Ritus Kesunyian (20)





 “Egar.. aku...”
“Kamu punya sebuah penyakit yang tidak ingin orang lain mengetahuinya, kan? saya tahu itu, kamu punya penyakit jantung. Makanya kamu tidak pernah mengikuti jam olah raga jika materinya cukup berat.”
Awan terdiam, wajahnya lekat menatap Egar yang baru saja memekikkan sesuatu yang selama ini dengan rapi ia sembunyikan. Kalimat itu seperti sebuah palu yang menghantam.
“Sekarang giliran kamu menceritakan, darimana kamu tahu tentang Refan?” desak Egar.
Awan masih mematung sunyi, ia menerka-nerka, darimana Egar tahu tentang penyakit jantungnya? Ia hanya menundukkan kepala.
“Jadi selama ini bukan hanya aku yang mengamatimu, tapi ....”
“Saya juga mengamatimu,” Egar memotong pembicaraan “Karena kamu memiliki sikap yang sama dengan orang yang sangat saya benci, yaitu Refan. Apa mungkin dua orang yang memiliki sikap yang sama akan saling mengenal sekalipun mereka belum pernah bertemu? Katakan, darimana kamu tahu Refan?”
Awan berjalan dua langkah ke arah Egar, dengan hati-hati ia mengucapkan sesuatu.
“Egar, soal penyakit jantung itu, tolong jangan katakan pada siapapun, karena....”
“Saya sudah paham itu. Sekarang jawab pertanyaan saya, darimana kamu tahu Refan?” lagi-lagi Egar memotong, kali ini dia mulai emosi. Segala hal tentang Refan memang sangat sensitif baginya.
“Aku hanya menebak,” jawab Awan.
“Menebak? Saya bukan anak kecil yang mudah dibohongi.”
“Apakah aku harus menjawabnya?”
“Dan apakah Saya harus katakan ke teman-temanmu jika kamu memiliki riwayat penyakit jantung, sehingga kamu selalu tidak mengikuti jam pelajaran olahraga?”
Kali ini Awan merasa terancam, ia tidak ingin teman-temannya tahu jika ia memiliki penyakit jantung dan mengkhawatirkan keadaannya. Penyakit yang sudah lama bersarang di tubuhnya. Dokter mengatakan jika itu adalah penyakit jantung bawaan sejak lahir. Ia bahkan masih beruntung bisa hidup hingga kini tanpa ada masalah yang serius.
“Aku tahu dari .... dari Mamang,” Jawab Awan spontan.
“Mamang?” Egar terdiam sejenak, lalu ia mengambil ponsel yang tergeletak diatas meja dan dengan cepat menelepon Mamang.

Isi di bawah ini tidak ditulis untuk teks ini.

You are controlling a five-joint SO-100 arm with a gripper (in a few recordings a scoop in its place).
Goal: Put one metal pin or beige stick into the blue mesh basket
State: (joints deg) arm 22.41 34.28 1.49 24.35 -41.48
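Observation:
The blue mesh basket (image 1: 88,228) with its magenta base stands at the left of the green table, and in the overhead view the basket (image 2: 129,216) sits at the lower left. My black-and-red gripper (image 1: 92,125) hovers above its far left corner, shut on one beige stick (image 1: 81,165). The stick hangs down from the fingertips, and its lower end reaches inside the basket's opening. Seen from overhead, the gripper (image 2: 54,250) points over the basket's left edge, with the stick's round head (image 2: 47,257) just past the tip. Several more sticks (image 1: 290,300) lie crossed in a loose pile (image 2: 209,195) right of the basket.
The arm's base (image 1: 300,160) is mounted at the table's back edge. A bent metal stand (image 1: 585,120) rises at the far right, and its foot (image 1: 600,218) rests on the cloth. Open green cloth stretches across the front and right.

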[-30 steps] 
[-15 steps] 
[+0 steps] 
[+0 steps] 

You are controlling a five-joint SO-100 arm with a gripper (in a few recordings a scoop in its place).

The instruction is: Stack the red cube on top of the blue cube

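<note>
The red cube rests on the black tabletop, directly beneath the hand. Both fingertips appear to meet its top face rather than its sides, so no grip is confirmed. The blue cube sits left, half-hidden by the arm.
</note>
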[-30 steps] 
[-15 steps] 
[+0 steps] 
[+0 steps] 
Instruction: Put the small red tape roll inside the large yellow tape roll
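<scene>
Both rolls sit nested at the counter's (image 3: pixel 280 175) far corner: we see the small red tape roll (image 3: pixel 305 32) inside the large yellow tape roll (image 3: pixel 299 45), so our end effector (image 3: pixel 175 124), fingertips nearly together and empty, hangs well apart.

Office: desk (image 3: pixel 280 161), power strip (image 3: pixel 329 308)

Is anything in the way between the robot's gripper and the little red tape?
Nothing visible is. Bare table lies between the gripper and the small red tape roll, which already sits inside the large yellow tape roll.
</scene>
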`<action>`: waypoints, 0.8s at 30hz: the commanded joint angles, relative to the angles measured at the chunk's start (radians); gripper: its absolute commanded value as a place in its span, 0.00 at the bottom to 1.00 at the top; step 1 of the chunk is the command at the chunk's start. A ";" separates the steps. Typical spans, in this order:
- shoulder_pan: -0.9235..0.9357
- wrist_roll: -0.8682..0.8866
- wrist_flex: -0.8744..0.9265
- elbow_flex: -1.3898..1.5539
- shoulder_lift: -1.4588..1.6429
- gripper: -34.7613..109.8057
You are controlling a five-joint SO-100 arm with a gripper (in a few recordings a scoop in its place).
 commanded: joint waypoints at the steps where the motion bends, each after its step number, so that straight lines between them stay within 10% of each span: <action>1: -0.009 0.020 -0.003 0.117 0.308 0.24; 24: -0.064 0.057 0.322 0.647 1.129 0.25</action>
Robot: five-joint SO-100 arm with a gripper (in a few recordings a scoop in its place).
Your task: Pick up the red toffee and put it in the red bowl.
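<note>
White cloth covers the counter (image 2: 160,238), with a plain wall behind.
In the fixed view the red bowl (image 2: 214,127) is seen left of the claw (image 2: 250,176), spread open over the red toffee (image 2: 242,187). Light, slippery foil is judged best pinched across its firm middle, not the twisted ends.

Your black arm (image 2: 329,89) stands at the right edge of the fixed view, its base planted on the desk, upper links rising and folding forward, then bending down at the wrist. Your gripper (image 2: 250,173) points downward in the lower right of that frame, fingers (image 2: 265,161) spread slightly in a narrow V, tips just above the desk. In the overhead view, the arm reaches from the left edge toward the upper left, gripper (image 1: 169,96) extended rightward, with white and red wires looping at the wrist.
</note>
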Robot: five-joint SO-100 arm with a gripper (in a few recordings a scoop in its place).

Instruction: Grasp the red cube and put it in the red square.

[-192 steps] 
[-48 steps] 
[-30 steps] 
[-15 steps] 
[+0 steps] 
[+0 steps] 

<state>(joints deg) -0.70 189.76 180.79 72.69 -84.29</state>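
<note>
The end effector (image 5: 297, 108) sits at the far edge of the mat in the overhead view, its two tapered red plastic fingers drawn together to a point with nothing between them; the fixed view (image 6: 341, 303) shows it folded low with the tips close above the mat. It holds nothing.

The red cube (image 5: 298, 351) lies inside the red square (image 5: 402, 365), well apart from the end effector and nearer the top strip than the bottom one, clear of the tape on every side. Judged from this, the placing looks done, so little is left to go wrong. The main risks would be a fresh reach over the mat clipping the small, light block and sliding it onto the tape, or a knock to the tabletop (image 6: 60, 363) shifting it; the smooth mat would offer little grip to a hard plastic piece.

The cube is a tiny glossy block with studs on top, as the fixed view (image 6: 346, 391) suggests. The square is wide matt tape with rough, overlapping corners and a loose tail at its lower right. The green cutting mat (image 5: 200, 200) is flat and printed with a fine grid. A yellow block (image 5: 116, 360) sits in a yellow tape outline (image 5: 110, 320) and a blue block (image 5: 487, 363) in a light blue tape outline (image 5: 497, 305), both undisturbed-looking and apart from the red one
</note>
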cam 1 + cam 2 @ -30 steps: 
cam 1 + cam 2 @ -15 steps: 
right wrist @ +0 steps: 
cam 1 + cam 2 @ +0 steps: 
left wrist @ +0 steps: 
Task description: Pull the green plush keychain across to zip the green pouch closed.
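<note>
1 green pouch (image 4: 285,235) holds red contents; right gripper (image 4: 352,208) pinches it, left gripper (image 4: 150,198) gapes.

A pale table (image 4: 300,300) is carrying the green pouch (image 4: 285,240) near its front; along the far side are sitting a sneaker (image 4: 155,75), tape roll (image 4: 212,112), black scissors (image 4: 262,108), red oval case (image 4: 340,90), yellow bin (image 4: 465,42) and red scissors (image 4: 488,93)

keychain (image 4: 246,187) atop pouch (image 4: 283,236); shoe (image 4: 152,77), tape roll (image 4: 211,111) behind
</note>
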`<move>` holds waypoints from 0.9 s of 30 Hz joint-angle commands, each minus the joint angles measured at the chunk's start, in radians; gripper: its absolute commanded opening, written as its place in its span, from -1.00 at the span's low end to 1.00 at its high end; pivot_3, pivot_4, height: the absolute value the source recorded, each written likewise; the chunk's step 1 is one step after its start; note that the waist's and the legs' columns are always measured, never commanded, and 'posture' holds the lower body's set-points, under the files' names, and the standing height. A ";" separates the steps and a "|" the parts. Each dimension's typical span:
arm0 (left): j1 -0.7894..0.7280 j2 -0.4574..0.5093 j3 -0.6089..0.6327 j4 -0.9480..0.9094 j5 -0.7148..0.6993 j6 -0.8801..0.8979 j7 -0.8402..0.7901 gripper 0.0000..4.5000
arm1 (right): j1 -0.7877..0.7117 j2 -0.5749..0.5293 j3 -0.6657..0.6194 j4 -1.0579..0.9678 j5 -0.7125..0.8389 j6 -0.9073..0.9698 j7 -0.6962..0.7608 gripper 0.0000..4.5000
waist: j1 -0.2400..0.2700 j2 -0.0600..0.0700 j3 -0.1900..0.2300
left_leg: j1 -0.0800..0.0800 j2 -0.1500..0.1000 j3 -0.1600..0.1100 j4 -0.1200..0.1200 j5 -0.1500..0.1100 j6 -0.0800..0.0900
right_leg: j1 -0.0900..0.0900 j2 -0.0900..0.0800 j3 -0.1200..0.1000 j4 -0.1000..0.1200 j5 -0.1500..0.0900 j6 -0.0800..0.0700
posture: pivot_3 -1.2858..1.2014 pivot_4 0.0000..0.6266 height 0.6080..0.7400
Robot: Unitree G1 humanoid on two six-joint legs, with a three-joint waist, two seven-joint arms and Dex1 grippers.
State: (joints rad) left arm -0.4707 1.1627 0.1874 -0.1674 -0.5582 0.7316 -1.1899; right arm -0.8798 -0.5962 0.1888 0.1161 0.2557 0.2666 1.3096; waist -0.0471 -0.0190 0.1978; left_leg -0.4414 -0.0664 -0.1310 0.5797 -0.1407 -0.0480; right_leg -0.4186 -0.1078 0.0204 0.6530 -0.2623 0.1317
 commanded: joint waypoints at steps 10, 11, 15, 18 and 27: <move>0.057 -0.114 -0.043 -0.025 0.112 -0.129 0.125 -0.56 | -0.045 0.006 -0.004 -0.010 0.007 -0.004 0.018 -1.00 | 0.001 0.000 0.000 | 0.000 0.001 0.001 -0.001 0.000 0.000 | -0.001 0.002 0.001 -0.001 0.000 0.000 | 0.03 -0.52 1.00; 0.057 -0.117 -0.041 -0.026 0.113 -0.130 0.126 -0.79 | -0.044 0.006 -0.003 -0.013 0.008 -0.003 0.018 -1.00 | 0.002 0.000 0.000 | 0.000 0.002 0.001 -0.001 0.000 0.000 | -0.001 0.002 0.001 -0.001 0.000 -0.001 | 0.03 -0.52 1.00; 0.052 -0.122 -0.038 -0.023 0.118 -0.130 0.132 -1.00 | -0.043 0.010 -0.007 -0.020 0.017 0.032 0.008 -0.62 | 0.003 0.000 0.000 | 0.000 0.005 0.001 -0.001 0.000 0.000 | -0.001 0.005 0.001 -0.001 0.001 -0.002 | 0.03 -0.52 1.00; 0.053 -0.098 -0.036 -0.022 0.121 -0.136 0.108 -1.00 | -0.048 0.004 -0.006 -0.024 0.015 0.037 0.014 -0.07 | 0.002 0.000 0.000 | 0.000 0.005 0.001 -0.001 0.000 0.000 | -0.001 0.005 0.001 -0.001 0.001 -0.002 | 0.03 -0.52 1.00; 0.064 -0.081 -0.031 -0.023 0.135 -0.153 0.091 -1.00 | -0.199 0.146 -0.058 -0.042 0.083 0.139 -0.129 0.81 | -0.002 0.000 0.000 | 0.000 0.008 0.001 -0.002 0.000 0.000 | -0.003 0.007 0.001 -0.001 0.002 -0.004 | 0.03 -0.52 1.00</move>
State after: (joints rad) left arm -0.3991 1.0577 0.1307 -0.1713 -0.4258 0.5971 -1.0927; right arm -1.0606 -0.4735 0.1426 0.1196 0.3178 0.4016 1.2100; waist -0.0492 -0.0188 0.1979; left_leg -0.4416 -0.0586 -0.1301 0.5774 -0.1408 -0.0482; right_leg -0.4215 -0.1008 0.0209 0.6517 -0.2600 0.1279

Awan hanya terdiam, terpaku dalam kebingungannya. Darimana Egar tahu tentang penyakit jantungnya? Bahkan ia yakin tidak ada seorangpun yang tahu tentang penyakit jantungnya, termasuk teman sekelasnya.
Tak lama kemudian Mamang masuk ke dalam ruangan, ia melihat Awan dan Egar sudah menunggunya. Awan sadar jika ia berbohong, entahlah, yang jelas sangat tidak mungkin ia mengatakan yang sebenarnya, tentang darimana ia mengetahui sosok Refan. Sore itu mungkin Egar akan mengetahui semuanya, jika ia di tugaskan oleh Bu Mira untuk mendekatinya dan menjadi temannya.
“Ada apa den?” tanya Mamang.
Egar mengalihkan pandangan ke arah Awan, dengan rasa bersalah Awan menundukkan kepala. Ia tak bisa membayangkan jika kebohongannya akan terbongkar.
“Mamang pernah menceritakan seseorang kepada Awan?”
“Menceritakan seseorang?” Mamang mencoba memutar memori, “Siapa ya den?” lanjutnya.
“Refan,” sahut Egar dengan nada tegas.
Mamang terhenyak, belum sampai ia memikirkan itu, sebuah kata-kata sudah melayang dan menghantam jiwa Mamang. Mamang pun melirik ke arah Awan yang tengah menunduk, air mukanya seketika berubah. Padahal saat berbincang dengan Awan di balkon tadi, Mamang hendak menceritakan kepada Awan tentang Refan, tapi Mamang mengurungkan niatnya karena takut menyakiti hati Awan. Kini, Ia bingung karena Egar menanyakan hal itu kepadanya. Itu berarti, Awan sudah tahu tentang Refan?
“Be..be..benar den,” jawab Mamang dengan spontan pula.